TASK TO CARRY OUT:
Check every line below for the string "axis". Copy the ones that have it.

(Stored data entries)
○ ○ ○ ○ ○ ○ ○
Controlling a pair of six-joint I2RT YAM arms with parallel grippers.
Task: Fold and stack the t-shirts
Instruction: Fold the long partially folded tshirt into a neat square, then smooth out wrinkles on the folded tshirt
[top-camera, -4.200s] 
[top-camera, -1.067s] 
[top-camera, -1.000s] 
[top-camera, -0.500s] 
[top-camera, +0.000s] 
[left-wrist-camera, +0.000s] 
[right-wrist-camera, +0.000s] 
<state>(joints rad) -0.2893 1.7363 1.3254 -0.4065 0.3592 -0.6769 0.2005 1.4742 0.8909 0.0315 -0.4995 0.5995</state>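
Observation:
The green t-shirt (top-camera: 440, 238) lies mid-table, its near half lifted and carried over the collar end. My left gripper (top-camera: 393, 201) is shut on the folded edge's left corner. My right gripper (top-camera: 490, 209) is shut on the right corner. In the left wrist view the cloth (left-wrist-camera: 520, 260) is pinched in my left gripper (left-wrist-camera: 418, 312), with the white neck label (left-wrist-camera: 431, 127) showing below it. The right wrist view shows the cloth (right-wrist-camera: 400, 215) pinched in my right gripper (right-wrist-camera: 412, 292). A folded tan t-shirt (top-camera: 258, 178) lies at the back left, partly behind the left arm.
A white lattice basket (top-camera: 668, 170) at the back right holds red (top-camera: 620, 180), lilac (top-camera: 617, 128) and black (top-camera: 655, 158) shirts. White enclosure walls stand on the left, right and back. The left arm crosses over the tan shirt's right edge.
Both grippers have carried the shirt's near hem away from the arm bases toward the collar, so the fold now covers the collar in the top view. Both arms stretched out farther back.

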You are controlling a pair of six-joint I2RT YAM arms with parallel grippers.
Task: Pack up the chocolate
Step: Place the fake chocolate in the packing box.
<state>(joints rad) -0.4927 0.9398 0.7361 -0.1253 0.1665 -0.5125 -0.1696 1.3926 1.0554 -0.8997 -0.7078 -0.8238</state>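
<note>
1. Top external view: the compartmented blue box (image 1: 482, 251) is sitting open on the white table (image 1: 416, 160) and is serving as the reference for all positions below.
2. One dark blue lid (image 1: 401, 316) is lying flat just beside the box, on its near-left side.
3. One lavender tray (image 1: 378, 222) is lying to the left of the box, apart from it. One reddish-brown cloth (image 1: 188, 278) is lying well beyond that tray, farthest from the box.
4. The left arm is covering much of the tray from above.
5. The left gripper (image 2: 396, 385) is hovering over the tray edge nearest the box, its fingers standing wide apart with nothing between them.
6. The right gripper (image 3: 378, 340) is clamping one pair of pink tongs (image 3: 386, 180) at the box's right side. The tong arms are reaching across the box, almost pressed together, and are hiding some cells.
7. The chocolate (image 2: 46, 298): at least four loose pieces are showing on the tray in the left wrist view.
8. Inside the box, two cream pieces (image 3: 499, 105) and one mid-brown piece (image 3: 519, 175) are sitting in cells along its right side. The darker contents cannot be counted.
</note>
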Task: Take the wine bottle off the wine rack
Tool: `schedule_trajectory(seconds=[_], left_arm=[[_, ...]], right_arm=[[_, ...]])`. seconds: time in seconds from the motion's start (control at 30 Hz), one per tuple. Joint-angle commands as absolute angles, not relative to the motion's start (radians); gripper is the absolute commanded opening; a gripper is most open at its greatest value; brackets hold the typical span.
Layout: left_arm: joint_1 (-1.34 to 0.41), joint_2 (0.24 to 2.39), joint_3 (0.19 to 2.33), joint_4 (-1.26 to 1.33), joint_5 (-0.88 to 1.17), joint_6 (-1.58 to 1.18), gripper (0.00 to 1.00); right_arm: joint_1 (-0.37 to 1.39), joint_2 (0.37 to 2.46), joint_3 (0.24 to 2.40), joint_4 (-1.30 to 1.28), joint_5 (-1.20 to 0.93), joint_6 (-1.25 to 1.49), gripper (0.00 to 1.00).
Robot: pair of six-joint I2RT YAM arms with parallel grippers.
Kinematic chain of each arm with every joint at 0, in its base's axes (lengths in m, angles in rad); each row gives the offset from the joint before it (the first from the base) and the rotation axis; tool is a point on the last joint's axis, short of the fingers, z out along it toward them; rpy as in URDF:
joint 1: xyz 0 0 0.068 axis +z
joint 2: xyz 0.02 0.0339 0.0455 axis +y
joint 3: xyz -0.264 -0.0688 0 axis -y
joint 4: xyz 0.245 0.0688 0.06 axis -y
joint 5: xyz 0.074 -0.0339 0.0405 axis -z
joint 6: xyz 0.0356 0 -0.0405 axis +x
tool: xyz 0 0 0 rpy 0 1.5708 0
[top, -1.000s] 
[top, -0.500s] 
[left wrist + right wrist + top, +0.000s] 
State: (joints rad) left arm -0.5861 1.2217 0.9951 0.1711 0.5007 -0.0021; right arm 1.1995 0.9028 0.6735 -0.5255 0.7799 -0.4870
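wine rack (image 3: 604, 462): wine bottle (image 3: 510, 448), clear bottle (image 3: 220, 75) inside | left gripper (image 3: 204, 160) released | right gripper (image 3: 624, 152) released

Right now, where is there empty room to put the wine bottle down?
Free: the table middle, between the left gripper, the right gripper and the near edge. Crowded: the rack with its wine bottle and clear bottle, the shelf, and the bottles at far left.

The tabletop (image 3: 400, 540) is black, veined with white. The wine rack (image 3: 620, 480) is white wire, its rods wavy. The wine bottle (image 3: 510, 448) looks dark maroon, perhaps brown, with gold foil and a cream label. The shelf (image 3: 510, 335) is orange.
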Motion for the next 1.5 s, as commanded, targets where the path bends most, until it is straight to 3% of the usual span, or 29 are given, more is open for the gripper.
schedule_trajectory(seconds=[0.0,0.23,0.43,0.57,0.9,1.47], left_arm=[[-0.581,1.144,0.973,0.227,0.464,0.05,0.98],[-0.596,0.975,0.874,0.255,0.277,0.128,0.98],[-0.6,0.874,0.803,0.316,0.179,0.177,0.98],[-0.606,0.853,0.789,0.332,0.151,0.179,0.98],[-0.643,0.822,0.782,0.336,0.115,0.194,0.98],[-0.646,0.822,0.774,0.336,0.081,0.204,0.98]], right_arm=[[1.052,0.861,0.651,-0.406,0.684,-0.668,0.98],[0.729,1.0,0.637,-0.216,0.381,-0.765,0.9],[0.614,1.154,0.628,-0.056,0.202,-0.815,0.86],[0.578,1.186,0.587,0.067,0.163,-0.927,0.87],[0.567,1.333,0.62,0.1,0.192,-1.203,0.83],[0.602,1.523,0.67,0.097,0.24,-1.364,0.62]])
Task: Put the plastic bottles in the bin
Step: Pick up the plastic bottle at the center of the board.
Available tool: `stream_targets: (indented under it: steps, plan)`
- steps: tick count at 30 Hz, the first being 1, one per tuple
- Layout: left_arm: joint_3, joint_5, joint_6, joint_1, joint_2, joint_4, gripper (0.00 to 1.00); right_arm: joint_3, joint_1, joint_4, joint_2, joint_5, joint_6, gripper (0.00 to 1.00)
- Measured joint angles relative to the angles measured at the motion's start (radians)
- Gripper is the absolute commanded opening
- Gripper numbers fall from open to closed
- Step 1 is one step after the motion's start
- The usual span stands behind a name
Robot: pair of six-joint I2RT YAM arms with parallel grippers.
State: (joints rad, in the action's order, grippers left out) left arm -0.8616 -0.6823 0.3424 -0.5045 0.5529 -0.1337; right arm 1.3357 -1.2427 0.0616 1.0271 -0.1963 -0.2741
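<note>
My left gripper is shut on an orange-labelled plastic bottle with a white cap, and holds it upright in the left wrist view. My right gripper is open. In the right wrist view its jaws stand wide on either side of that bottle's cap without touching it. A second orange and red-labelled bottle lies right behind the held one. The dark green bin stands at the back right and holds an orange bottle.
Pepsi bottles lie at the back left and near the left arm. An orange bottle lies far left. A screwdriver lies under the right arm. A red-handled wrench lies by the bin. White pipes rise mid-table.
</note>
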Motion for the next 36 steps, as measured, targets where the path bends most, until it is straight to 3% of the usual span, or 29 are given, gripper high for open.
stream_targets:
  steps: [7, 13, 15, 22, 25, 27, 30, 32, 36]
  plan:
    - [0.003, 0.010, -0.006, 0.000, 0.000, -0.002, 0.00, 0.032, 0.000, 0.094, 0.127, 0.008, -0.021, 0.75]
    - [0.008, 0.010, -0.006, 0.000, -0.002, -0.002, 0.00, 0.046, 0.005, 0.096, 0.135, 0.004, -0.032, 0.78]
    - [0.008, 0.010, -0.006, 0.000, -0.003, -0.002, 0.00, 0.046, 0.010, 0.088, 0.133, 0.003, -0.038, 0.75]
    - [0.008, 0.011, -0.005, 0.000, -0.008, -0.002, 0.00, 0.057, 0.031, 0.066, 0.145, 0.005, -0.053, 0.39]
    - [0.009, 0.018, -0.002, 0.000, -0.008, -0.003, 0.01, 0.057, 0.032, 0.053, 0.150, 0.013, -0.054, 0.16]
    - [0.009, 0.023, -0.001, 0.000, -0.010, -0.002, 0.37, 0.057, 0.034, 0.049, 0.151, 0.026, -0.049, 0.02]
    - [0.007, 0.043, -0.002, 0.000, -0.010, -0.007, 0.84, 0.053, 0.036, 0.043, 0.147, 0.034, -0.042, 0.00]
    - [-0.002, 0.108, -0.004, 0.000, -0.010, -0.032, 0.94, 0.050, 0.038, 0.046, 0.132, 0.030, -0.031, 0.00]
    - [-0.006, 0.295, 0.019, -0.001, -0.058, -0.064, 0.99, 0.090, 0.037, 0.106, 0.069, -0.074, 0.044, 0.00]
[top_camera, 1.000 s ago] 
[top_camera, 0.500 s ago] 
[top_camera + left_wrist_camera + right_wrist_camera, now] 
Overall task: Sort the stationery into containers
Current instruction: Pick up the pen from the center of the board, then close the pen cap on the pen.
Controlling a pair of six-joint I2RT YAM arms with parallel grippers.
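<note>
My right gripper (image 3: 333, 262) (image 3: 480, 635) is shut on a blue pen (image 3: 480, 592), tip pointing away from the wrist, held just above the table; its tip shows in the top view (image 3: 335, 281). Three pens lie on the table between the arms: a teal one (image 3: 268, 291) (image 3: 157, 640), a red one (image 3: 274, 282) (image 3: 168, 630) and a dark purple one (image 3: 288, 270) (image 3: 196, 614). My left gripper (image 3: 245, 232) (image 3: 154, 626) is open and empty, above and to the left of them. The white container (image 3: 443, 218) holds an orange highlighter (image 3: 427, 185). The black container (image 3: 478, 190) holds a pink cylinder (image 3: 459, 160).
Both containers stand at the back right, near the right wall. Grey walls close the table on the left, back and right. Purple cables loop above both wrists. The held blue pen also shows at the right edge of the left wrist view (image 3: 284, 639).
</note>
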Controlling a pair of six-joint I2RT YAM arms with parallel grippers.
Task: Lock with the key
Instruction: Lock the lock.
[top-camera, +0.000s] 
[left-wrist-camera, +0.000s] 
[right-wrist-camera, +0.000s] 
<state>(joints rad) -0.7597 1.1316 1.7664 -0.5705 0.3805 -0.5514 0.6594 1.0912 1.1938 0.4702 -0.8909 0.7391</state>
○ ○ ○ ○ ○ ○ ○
SOLVED EXERCISE:
Kinematic chain of each arm with every joint at 0, in its base's axes (lengths in m, angles in rad); each row gives the offset from the joint before it (the first from the base) and the rotation axis; tool is a point on the last joint's axis, short of the fingers, z out along it toward them; rpy as in URDF:
joint 1: xyz 0 0 0.068 axis +z
joint 2: xyz 0.02 0.0339 0.0455 axis +y
joint 3: xyz -0.264 -0.0688 0 axis -y
joint 4: xyz 0.245 0.0688 0.06 axis -y
joint 5: xyz 0.074 -0.0339 0.0405 axis -z
joint 6: xyz 0.0356 0 -0.0405 axis +x

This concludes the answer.